I no longer believe in politicians, large institutions, and organized religion…just to name a few. One thing (?) in which I believe strongly is the Internet and it’s potential for improving (saving?) mankind. I can’t make an intelligent case for that belief but Jakob Nielsen makes a good running start at it.

William Gibson quoting Martin Luther King

“I call on every man and woman of good will all over America today …to take a stand on this issue. Tomorrow may be too late. The book may close. Don’t let anyone make you think that God chose America as his divine messianic force, to be a sort of policeman of the whole world. God has a way of standing before the nations with judgment, and it seems that I can hear God saying to America ‘You are too arrogant! If you don’t change your ways, I will rise up and break the backbone of your power! And I will place it in the hands of a nation that doesn’t even know my name. Be still and know that I am God.'”

— Martin Luther King, 4 April 1967 (one year before his assassination)

Your money or your life

My friend Sunny insists this is a true story: A man committed a series of armed robberies in Liberty (Missouri) this weekend. However one of his attempts was aborted. He went into a CiCi’s Pizza and crowded in front of a bunch of kids to tell the guy behind the counter that it was a robbery and to turn over all the money or he would be killed. The counter guy said that surely the robber wouldn’t do that in front of a bunch of kids. The would-be-robber restated that he was serious, it was a robbery and that he would kill the counter guy unless he turned over all the money. The counter guy then said, “Dude, I’m thiry-one years old and working in a pizza joint. My life can’t get any worse, so do what you have to do.” The robber left emty handed.

The franchise is the content

“…the Internet has become our entire business environment, not just another medium for distribution … the franchise is not the newspaper, the broadcast station, or even the website. The franchise is the content itself. … Get ready for everything to be Googled, deep-linked, or Tivo-ized.”

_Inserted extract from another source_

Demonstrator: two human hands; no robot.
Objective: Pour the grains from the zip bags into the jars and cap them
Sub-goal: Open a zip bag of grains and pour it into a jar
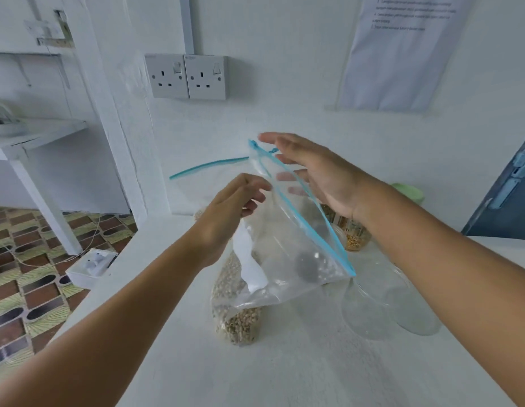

— Tom Curley, President and CEO, The Associated Press, in keynote address (full text) to Online News Association Conference, Nov. 12, 2004

The wisdom of Hermann Goring

Regular readers know I’m a big fan of George Carlin (and letting other people doing my thinking) so I would have bought his new book, When Will Jesus Bring the Pork Chops?, even if Wal-Mart hadn’t banned it. And I couldn’t get past the acknowledgments without finding something worth writing down:

“Of course the people don’t want war. But after all, it’s the leaders of the country who determine the policy, and it’s always a simple matter to drag the people along whether it’s a democracy, a fascist dictatorship, or a parliament, or a communist dictatorship. Voice or no voice, the people can always be brought to the bidding of the leaders. That is easy. All you have to do is tell them they are being attacked, and denounce the pacifists for lack of patriotism, and exposing the country to greater danger.” –Hermann Goring at the Nuremberg Trials

I think I’m gonna need a fresh highlighter.

Thomas Friedman on the 2004 election

“…this election was tipped because of an outpouring of support for George Bush by people who don’t just favor different policies than I do – they favor a whole different kind of America. We don’t just disagree on what America should be doing; we disagree on what America is. It seemed as if they were voting for what team they were on. This was not an election. This was station identification.”

The full article is worth a read. [Thanks to John for the link]

William Gibson on why OBL and W need each other

“OBL today is probably a very satisfied, very optimistic man, and if he can skew the last-minute dynamic of the election in Bush’s favor, he’ll have cause to be all the more satisfied.

And that’s the danger, that some crucial percentage of our dimmer, more reactive voters will flash back to 9-11 and the Bush of the bullhorn, the Bush buffeted with the heartbroken grit of Ground Zero, and vote for that — childishly imagining that such a vote runs counter to the wishes and the needs of OBL, the bearded stickman, the cave-dwelling spider, our new Old Man of the Mountains. Player of the long game.”